## [What the exercise asks]
Where the listing shows an image, skip it and output all other material unchanged.

## [Provided material]
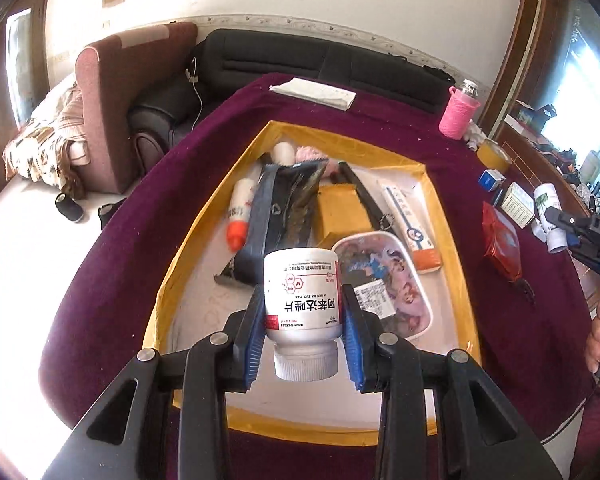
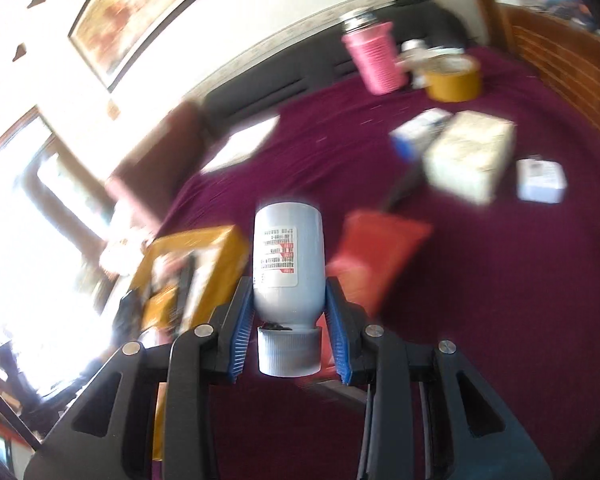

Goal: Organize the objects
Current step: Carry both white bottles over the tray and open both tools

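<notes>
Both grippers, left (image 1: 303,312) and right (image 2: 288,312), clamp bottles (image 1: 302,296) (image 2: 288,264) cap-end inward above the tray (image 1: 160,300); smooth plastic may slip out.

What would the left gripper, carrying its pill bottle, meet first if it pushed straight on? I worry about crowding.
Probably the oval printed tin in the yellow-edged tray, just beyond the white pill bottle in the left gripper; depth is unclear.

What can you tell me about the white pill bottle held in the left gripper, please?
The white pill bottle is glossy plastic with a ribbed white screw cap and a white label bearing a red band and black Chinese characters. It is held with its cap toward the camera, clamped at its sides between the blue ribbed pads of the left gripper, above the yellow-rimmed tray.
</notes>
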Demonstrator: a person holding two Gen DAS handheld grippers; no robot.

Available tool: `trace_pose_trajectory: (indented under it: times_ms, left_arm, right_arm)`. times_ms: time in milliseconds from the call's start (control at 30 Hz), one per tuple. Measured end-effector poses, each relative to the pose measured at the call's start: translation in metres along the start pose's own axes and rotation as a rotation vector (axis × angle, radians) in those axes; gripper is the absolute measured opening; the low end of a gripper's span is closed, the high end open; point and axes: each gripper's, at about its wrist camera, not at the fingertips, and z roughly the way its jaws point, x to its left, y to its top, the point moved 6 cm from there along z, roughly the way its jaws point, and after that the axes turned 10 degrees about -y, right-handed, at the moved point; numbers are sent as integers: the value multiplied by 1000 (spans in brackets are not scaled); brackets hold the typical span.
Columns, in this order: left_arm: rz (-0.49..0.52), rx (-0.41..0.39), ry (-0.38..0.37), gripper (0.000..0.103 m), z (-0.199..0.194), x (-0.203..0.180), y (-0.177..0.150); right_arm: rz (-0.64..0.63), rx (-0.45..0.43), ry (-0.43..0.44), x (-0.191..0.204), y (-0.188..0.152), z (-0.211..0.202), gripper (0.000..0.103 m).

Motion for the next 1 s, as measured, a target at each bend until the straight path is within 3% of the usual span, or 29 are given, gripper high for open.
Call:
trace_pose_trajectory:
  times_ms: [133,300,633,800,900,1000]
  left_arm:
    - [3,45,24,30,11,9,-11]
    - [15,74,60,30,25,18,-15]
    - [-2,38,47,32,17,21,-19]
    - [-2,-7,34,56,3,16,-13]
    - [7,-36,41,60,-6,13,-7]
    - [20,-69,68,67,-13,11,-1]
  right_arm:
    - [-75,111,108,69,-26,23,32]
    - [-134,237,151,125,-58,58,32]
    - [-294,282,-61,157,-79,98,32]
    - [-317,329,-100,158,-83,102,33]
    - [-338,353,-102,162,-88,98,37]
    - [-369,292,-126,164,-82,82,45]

## [Output below]
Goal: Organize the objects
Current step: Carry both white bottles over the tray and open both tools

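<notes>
Both grippers, left (image 1: 303,312) and right (image 2: 288,312), clamp bottles (image 1: 302,296) (image 2: 288,264) cap-end inward above the tray (image 1: 160,300); smooth plastic may slip out.

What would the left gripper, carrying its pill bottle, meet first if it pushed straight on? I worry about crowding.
Probably the oval printed tin in the yellow-edged tray, just beyond the white pill bottle in the left gripper; depth is unclear.

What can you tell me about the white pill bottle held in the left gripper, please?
The white pill bottle is glossy plastic with a ribbed white screw cap and a white label bearing a red band and black Chinese characters. It is held with its cap toward the camera, clamped at its sides between the blue ribbed pads of the left gripper, above the yellow-rimmed tray.
</notes>
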Demonstrator: a person holding two Gen DAS handheld grippers; no robot.

Available tool: `trace_pose_trajectory: (indented under it: times_ms, left_arm, right_arm)`. times_ms: time in milliseconds from the call's start (control at 30 Hz), one per tuple. Measured end-effector poses, each relative to the pose measured at the call's start: translation in metres along the start pose's own axes and rotation as a rotation vector (axis × angle, radians) in those axes; gripper is the absolute measured opening; the low end of a gripper's span is closed, the high end open; point and axes: each gripper's, at about its wrist camera, not at the fingertips, and z roughly the way its jaws point, x to its left, y to its top, the point moved 6 cm from there along z, roughly the way its jaws point, and after that the axes turned 10 degrees about -y, right-handed, at the moved point; numbers are sent as integers: the value multiplied by 1000 (spans in brackets are not scaled); brackets hold the typical span.
Columns, in this order: left_arm: rz (-0.49..0.52), rx (-0.41..0.39), ry (-0.38..0.37), gripper (0.000..0.103 m), z (-0.199..0.194), x (-0.203..0.180), y (-0.177..0.150); right_arm: rz (-0.64..0.63), rx (-0.45..0.43), ry (-0.43..0.44), x (-0.191..0.204), y (-0.188..0.152), z (-0.211..0.202), gripper (0.000..0.103 m).

Motion for the next 1 s, as measured, a target at each bend until the straight path is within 3% of the usual span, or 29 are given, gripper high for open.
Call:
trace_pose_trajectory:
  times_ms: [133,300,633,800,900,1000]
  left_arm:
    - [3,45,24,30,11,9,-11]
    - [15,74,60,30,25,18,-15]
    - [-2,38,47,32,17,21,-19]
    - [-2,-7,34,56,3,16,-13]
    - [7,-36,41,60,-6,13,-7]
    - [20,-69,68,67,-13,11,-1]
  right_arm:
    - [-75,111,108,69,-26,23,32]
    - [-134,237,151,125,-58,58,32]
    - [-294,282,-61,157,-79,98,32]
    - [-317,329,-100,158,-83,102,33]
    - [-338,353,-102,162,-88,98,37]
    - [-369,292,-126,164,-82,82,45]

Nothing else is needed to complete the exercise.